12:19 - Then there came a caravan of travellers: they sent their water-carrier (for water), and he let down his bucket (into the well)...He said: "Ah there! Good news! Here is a (fine) young man!" So they concealed him as a treasure! But Allah knoweth well all that they do!
I find the lack of surprise from the travellers here amusing. They just pull up a young man out of a well and are like...'Hey! Another one! And this one's handsome! Woowoo!'
There's also a difference between the Qur'anic version and the Biblical one here. In the Qur'an Joseph seems to be found by accident - these travellers just happen by. In the Bible he's sold by his own brothers.
12:21 - The man in Egypt who bought him, said to his wife: "Make his stay (among us) honourable: may be he will bring us much good, or we shall adopt him as a son." Thus did We establish Joseph in the land, that We might teach him the interpretation of stories (and events). And Allah hath full power and control over His affairs; but most among mankind know it not.
I find this to be a little too out of the norm for human behavior for it to be entirely believable for me.
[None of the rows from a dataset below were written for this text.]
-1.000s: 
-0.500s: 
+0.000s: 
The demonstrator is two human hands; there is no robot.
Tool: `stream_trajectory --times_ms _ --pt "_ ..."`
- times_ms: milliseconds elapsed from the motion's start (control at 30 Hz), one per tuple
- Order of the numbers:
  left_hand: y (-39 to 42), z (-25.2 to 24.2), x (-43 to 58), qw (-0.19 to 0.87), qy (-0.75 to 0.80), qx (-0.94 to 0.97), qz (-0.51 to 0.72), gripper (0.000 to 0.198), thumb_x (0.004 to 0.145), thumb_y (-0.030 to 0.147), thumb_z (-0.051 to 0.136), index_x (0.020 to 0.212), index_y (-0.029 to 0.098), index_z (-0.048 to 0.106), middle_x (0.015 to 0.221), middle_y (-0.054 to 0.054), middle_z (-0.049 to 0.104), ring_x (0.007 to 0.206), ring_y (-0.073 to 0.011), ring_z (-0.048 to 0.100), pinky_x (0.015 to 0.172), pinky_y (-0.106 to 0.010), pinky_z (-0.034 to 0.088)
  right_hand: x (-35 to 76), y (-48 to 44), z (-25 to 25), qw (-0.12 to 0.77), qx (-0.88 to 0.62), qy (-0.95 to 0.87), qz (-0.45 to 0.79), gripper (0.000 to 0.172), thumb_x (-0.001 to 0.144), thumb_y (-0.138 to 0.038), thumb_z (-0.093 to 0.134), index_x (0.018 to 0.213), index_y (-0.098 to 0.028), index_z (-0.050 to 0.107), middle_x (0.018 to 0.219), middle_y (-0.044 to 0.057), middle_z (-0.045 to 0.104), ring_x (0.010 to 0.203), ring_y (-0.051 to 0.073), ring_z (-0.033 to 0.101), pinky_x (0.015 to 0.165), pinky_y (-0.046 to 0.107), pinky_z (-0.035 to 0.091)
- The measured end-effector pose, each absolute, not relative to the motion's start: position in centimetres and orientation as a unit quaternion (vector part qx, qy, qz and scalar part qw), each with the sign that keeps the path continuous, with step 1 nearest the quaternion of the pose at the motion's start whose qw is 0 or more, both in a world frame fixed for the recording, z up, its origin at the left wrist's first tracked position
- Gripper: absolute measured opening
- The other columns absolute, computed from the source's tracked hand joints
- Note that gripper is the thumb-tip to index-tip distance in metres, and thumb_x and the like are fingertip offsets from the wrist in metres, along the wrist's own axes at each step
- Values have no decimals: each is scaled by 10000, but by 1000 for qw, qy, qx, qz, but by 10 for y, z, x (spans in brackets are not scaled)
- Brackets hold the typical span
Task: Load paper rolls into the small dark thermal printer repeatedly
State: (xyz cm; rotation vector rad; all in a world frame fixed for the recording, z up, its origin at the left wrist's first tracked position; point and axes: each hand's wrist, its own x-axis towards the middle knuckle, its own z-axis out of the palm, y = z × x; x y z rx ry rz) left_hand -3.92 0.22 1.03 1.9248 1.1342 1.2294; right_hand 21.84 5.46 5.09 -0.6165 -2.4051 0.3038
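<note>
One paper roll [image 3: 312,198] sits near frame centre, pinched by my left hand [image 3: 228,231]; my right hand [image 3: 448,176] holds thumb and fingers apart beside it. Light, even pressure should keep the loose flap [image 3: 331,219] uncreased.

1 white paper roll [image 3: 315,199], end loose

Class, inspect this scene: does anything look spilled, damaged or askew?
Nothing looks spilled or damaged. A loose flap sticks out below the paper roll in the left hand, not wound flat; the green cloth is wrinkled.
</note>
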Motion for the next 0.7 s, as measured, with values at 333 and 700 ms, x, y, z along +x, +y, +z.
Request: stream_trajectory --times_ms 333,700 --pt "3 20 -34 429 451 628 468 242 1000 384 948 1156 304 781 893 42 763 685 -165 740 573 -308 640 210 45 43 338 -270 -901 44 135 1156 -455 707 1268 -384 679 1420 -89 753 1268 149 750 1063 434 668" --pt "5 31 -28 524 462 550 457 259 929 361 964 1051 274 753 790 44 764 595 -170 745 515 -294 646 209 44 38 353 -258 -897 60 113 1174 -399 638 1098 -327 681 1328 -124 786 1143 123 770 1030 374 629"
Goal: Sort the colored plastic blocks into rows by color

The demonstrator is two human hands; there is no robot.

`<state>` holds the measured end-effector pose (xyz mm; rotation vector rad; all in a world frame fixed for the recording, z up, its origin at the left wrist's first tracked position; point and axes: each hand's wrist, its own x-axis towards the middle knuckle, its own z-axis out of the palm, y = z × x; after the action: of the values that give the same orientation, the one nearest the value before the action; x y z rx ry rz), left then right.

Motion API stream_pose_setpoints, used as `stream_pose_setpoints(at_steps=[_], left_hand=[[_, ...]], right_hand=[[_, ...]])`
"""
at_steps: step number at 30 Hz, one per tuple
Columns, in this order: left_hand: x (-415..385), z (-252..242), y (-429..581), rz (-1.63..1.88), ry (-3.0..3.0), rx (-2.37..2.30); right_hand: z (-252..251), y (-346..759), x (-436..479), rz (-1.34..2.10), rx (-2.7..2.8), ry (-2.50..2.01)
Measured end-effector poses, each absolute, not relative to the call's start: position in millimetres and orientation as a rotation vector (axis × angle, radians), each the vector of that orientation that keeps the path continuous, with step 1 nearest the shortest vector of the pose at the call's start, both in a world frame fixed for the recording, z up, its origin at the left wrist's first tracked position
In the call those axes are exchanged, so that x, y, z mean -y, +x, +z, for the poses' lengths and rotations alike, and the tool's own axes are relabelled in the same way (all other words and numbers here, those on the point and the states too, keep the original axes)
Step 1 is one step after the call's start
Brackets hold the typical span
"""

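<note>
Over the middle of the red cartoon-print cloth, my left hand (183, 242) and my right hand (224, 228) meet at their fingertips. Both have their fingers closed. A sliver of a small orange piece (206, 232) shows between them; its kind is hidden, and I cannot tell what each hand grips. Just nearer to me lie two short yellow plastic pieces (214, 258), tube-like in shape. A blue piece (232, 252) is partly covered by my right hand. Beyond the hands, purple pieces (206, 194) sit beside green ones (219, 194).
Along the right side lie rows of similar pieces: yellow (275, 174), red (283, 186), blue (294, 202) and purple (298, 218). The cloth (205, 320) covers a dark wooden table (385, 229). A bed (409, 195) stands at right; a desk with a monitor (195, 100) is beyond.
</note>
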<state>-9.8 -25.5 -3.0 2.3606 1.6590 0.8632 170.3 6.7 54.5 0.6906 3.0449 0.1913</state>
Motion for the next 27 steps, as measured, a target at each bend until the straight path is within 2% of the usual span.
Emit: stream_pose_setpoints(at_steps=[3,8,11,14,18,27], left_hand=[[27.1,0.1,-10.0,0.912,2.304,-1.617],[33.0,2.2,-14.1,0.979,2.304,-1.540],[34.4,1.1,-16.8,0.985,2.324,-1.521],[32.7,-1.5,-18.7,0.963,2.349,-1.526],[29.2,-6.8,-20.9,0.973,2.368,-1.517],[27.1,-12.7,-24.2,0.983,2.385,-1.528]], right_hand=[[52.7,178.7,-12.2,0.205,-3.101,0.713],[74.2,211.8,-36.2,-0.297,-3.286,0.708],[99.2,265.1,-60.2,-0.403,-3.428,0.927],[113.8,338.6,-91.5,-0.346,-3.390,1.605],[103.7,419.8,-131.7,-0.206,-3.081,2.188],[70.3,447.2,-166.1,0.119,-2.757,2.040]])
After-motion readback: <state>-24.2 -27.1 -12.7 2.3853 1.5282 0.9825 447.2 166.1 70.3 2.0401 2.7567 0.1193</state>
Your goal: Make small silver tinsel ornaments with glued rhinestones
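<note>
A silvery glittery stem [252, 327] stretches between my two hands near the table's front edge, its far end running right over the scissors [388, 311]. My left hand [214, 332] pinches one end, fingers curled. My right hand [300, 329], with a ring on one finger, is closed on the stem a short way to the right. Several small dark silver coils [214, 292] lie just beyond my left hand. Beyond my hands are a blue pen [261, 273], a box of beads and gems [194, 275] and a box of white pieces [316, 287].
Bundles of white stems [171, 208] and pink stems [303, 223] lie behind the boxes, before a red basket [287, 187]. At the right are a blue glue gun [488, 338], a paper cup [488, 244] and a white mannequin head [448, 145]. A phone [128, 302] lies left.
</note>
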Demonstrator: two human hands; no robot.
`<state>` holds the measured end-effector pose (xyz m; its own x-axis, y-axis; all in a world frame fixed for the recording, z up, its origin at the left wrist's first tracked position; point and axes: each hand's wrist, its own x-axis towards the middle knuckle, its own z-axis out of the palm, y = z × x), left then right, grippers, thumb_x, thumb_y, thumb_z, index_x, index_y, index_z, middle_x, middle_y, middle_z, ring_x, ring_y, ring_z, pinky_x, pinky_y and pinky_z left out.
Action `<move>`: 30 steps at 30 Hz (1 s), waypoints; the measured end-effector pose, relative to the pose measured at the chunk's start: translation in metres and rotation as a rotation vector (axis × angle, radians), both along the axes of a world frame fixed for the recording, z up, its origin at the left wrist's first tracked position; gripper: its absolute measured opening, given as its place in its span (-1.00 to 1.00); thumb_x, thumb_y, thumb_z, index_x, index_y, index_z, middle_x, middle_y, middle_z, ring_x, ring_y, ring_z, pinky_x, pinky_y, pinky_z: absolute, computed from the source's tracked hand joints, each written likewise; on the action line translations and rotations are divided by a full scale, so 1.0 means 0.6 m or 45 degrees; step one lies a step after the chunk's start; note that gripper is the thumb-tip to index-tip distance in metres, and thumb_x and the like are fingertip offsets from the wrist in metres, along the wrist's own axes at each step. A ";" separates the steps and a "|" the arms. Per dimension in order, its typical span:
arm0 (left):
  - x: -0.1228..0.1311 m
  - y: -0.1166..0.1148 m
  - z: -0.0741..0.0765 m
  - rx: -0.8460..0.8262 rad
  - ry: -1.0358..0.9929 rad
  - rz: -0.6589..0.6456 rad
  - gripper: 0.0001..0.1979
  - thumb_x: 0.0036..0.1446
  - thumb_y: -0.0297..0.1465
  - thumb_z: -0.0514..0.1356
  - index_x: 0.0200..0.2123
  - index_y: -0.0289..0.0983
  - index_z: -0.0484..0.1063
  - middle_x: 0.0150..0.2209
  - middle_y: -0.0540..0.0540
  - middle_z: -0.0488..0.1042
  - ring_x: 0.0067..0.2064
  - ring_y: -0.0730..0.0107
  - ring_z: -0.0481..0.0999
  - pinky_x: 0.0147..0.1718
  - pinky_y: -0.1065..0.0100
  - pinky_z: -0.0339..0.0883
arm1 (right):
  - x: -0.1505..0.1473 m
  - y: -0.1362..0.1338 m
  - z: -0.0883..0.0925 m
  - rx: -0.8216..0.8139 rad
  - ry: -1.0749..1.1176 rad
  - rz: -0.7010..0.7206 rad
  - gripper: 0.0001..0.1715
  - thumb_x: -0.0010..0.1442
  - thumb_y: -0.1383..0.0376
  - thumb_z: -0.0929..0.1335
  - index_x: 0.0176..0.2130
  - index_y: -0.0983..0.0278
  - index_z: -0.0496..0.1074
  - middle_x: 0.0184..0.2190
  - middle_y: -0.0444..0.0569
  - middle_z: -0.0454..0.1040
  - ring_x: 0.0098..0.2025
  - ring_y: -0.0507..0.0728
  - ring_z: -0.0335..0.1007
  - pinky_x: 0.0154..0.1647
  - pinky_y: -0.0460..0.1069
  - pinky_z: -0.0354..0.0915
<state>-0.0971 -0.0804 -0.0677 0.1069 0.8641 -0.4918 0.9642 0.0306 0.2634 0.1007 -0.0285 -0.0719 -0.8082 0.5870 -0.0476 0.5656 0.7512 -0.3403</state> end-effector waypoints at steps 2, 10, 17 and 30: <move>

A man buys a slave and says 'Hey! Maybe we'll adopt him as a son later! So place nice.' I know the story of Zayd and Mohammed, so perhaps this is meant to be an echo of that? Or a justification of the behavior? I can't imagine that it was common to free and adopt slaves in Mohammed's time either. But even if it were the case, Zayd and Mohammed had a long standing relationship whereas, at least from what we see here, Potiphar (to give him his Biblical name) buys Joseph and immediately decides that maybe he'll adopt him later.
12:26-27 - He said: "It was she that sought to seduce me - from my (true) self." And one of her household saw (this) and bore witness, (thus):- "If it be that his shirt is rent from the front, then is her tale true, and he is a liar! "But if it be that his shirt is torn from the back, then is she the liar, and he is telling the truth!"
I don't find this argument as compelling as Potiphar appears to, to be honest. A shirt can be torn in a great number of ways and certainly some of them can indicate direction of force, etc.
Also, I'm not sold on the verses that follow where the women of Egypt are giving Potiphar's wife a hard time because she's trying to seduce a pretty slave boy. That would have been common. Slaves had a lot of uses.
12:100 - And he raised his parents high on the throne (of dignity), and they fell down in prostration, (all) before him. He said: "O my father! this is the fulfilment of my vision of old! Allah hath made it come true! He was indeed good to me when He took me out of prison and brought you (all here) out of the desert, (even) after Satan had sown enmity between me and my brothers. Verily my Lord understandeth best the mysteries of all that He planneth to do, for verily He is full of knowledge and wisdom.
Joseph's mother is dead. So how did he raise his parents high? Or is this supposed to be a metaphor? Or perhaps it counts the mothers of his brothers as his 'mother' in some sense?
I think this is one of the most complete stories that we get in the Qur'an.
Any thoughts on this chapter? Anything that I overlooked or missed?